**ACTION ITEM**
Without including the pictures, copy out every line below.

**GIVEN DATA**
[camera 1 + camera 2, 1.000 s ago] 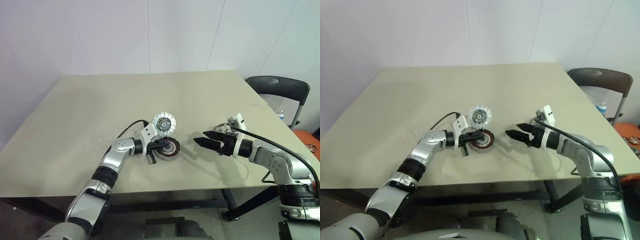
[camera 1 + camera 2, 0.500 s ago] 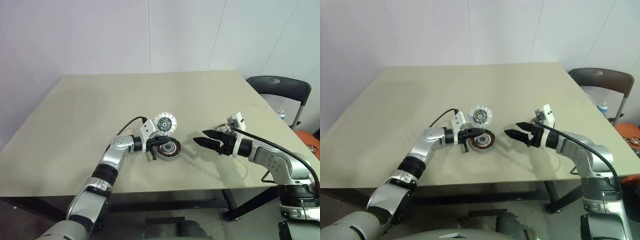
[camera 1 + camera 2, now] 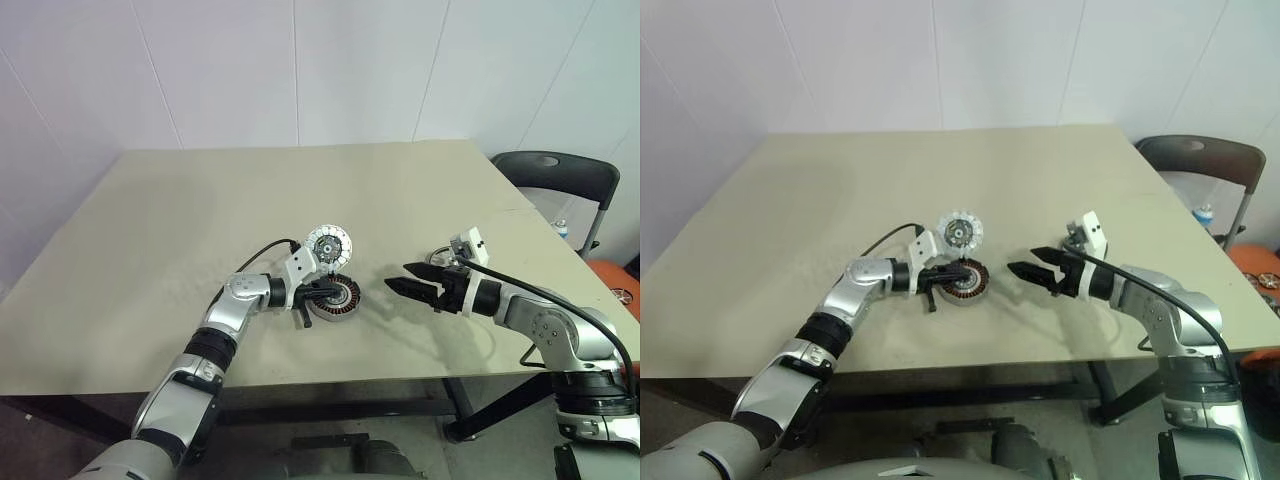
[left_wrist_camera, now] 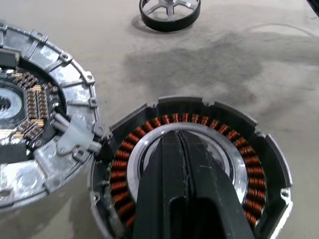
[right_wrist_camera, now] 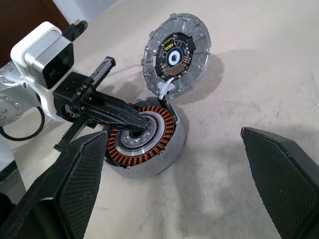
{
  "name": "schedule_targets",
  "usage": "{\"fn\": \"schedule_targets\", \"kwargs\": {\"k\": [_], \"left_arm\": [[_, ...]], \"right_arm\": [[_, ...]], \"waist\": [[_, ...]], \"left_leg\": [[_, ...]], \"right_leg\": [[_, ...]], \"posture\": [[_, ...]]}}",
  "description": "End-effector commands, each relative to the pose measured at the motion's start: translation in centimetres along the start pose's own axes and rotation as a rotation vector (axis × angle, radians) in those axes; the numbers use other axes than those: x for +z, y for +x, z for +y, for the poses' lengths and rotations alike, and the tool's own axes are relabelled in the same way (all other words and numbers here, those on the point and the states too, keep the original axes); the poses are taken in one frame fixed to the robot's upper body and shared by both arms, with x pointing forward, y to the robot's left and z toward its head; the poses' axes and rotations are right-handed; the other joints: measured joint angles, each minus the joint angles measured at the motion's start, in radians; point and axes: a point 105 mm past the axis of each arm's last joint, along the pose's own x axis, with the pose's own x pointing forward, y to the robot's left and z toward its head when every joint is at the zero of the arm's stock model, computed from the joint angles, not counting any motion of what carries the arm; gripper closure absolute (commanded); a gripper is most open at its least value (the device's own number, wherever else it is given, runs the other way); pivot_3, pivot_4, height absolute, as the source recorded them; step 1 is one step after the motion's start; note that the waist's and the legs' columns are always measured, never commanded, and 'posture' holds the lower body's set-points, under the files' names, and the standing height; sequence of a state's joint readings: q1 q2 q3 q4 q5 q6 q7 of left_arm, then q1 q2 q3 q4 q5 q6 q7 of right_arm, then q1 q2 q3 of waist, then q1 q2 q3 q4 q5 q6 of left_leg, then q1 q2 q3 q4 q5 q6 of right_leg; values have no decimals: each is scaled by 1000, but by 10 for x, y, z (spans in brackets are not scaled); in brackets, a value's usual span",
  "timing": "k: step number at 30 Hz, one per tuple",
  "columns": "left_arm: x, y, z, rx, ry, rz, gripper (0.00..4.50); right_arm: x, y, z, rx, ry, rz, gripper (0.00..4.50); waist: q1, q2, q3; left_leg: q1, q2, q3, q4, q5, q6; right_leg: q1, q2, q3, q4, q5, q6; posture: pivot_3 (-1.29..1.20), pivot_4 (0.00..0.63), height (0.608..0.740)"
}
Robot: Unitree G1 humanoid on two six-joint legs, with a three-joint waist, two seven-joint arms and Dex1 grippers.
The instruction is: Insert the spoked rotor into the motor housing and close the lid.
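Rotor insertion not yet done. Left pincer (image 4: 185,164), fingers pressed together, rests its tip on the hub of the round grey metal motor housing (image 5: 144,139), apparently steadying it. Its hinged silver-white segmented lid (image 5: 175,55) stands open. Right pincer (image 3: 405,278) waits spread and empty. The black-rimmed spoked rotor (image 4: 170,12) lies apart on the beige surface (image 3: 200,220).

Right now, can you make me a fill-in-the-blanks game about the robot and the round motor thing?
1. The lid of the motor housing stands ____.
2. The left gripper, jaws shut, rests its tips over the housing's ____.
3. The right gripper has its jaws ____.
4. The spoked rotor lies on the ____, apart from the housing.

Missing words: open; centre hub; open; table
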State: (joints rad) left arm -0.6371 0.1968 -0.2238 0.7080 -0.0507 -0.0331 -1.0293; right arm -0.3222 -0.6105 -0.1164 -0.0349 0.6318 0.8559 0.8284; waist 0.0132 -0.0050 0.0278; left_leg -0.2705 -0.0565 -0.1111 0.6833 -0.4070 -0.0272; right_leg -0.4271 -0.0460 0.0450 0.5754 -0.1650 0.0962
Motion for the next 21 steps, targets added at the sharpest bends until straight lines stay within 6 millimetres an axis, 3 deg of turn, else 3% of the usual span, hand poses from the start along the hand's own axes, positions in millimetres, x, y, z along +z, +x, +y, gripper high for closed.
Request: {"fn": "schedule_targets", "kwargs": {"k": [1, 13, 19, 21], "left_arm": [[-3, -1, 2, -5, 17, 50, 4500], [-36, -6, -8, -48, -28, 232, 4500], [-23, -4, 1, 2, 8, 173, 4500], [3, 0, 9, 52, 0, 24, 4500]], "right_arm": [[12, 2, 6, 18, -55, -34, 12], [9, 5, 5, 5, -65, -26, 12], [7, 6, 5, 3, -66, -23, 12], [7, 7, 5, 4, -65, -26, 12]], "waist": [[0, 0, 0], [-1, 0, -1], [-1, 0, -1], [-1, 0, -1]], "left_leg": [[0, 0, 0, 0, 0, 0], [2, 0, 0, 0, 0, 0], [3, 0, 0, 0, 0, 0], [3, 0, 0, 0, 0, 0]], "right_leg": [[0, 0, 0, 0, 0, 0], [3, 0, 0, 1, 0, 0], [3, 0, 0, 2, 0, 0], [3, 0, 0, 2, 0, 0]], "posture": [[0, 0, 740], [0, 0, 740], [0, 0, 740], [0, 0, 740]]}}
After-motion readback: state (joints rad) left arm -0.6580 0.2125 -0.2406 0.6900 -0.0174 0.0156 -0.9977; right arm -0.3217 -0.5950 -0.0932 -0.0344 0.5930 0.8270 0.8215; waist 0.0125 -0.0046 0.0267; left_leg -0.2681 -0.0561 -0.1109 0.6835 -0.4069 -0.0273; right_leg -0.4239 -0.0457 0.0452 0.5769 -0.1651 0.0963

**SOLUTION TO THIS TASK**
[camera 1 + camera 2, 1.000 s ago] 
[camera 1 + camera 2, 0.500 s ago] 
[camera 1 + camera 2, now] 
[left_wrist_camera, now] 
[right_wrist_camera, now] 
{
  "name": "schedule_targets",
  "usage": "{\"fn\": \"schedule_targets\", \"kwargs\": {\"k\": [_], \"left_arm\": [[_, ...]], \"right_arm\": [[_, ...]], \"waist\": [[_, ...]], \"left_leg\": [[_, ...]], \"right_leg\": [[_, ...]], \"posture\": [[_, ...]]}}",
  "description": "End-effector commands, each relative to the pose measured at the motion's start: translation in centimetres along the start pose's own axes and rotation as a rotation vector (axis × angle, radians) in those axes; the numbers use other axes than those: x for +z, y for +x, z for +y, for the poses' lengths and rotations alike, and the tool's own axes are relabelled in the same way (all other words and numbers here, those on the point and the states too, keep the original axes); the poses are taken in one frame fixed to the robot's upper body and shared by both arms, with x pointing forward, y to the robot's left and z toward its head; the poses' axes and rotations are right-handed; the other joints: measured joint angles, each minus the joint angles measured at the motion's start, in radians; point and axes: a point 105 mm past the axis of each arm's last joint, along the pose's own x axis, with the pose's own x pointing forward, y to the robot's left and z toward its head when every joint is at the zero of the arm's stock model, computed from the joint angles, not counting any motion of what carries the arm; gripper closure absolute (commanded); a gripper is most open at its least value (the device's own number, wherever else it is given, runs the other way); pivot_3, pivot_4, height absolute, as the source recorded them; step 1 is one step after the motion's start; note that the waist's and the legs' columns are always measured, never commanded, and 'posture' holds the lower body's set-points, under the files' names, and the standing height; sequence of a state's joint readings: q1 q2 q3 q4 q5 q6 q7 of left_arm, then q1 q2 q3 q4 q5 q6 q7 of right_arm, then q1 q2 q3 of waist, then q1 q2 q3 q4 q5 q6 of left_leg, then q1 q2 q3 q4 q5 q6 of right_leg; values have no decimals: each is scaled by 1000, but by 10 for x, y, z (spans in brackets are not scaled); in brackets, a value's usual span",
  "timing": "k: step number at 30 Hz, one per tuple",
  "columns": "left_arm: x, y, z, rx, ry, rz, gripper (0.00..4.50); right_arm: x, y, z, rx, ry, rz, gripper (0.00..4.50); waist: q1, q2, q3; left_leg: q1, q2, q3, q4, q5, q6; right_leg: q1, q2, q3, q4, q5, q6; posture: pivot_3 (-1.29..1.20), pivot_4 (0.00..0.63), height (0.608..0.740)"
}
Robot: Unitree G1 humanoid on two six-joint legs, with a three-joint waist, two seven-joint arms and Dex1 grippers.
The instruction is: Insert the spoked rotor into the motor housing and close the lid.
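Rotor insertion not yet done. Left pincer (image 4: 185,164), fingers pressed together, rests its tip on the hub of the round grey metal motor housing (image 5: 144,139), apparently steadying it. Its hinged silver-white segmented lid (image 5: 175,55) stands open. Right pincer (image 3: 405,278) waits spread and empty. The black-rimmed spoked rotor (image 4: 170,12) lies apart on the beige surface (image 3: 200,220).

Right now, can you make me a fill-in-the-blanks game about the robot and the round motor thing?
1. The lid of the motor housing stands ____.
2. The left gripper, jaws shut, rests its tips over the housing's ____.
3. The right gripper has its jaws ____.
4. The spoked rotor lies on the ____, apart from the housing.

Missing words: open; centre hub; open; table
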State: (joints rad) left arm -0.6371 0.1968 -0.2238 0.7080 -0.0507 -0.0331 -1.0293; right arm -0.3222 -0.6105 -0.1164 -0.0349 0.6318 0.8559 0.8284; waist 0.0132 -0.0050 0.0278; left_leg -0.2705 -0.0565 -0.1111 0.6833 -0.4070 -0.0272; right_leg -0.4271 -0.0460 0.0450 0.5754 -0.1650 0.0962
Motion for the next 21 steps, targets added at the sharpest bends until straight lines stay within 6 millimetres an axis, 3 deg of turn, else 3% of the usual span, hand poses from the start along the hand's own axes, positions in millimetres, x, y, z along +z, +x, +y, gripper high for closed.
Request: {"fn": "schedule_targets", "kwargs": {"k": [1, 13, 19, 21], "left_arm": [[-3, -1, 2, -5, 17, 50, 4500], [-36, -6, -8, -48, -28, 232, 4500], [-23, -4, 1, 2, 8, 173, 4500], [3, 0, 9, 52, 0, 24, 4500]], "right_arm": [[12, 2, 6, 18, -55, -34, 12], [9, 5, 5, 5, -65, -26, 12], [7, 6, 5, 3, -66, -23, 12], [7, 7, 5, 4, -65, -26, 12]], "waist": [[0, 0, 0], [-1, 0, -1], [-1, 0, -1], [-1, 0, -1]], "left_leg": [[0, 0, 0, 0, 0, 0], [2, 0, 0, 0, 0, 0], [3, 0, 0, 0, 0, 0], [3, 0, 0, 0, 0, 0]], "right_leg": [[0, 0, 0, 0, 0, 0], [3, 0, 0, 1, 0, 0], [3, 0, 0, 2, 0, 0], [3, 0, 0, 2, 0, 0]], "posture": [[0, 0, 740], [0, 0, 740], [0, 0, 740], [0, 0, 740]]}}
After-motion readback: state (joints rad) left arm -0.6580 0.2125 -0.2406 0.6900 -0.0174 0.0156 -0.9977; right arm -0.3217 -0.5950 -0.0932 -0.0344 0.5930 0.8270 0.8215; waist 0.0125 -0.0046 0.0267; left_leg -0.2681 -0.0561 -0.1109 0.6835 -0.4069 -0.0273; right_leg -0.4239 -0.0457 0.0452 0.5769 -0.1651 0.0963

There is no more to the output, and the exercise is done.